**Task details**. Go through the listing that follows and write it out exactly. Drop the pictures.

**Information shown**.
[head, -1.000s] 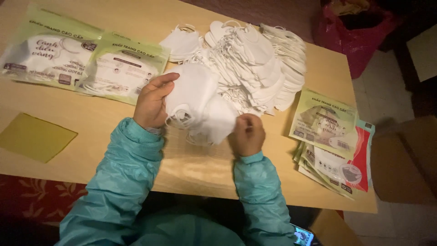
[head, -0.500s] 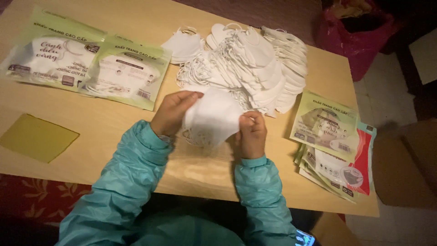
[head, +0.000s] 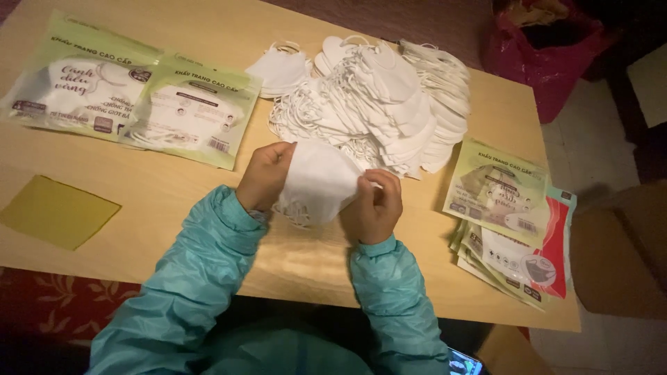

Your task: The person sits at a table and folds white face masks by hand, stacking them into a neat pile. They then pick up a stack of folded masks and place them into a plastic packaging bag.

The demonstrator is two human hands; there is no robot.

**Response for this exercise**.
[head, -1.000s] 
[head, -0.500s] 
[head, +0.000s] 

Your task: The person sits at a table and folds white face masks by hand, stacking them into a neat pile. They then pick up a stack of folded masks and place them into a plastic packaging bag.

The demonstrator is two human hands; there is no robot.

Nothing else goes in the answer.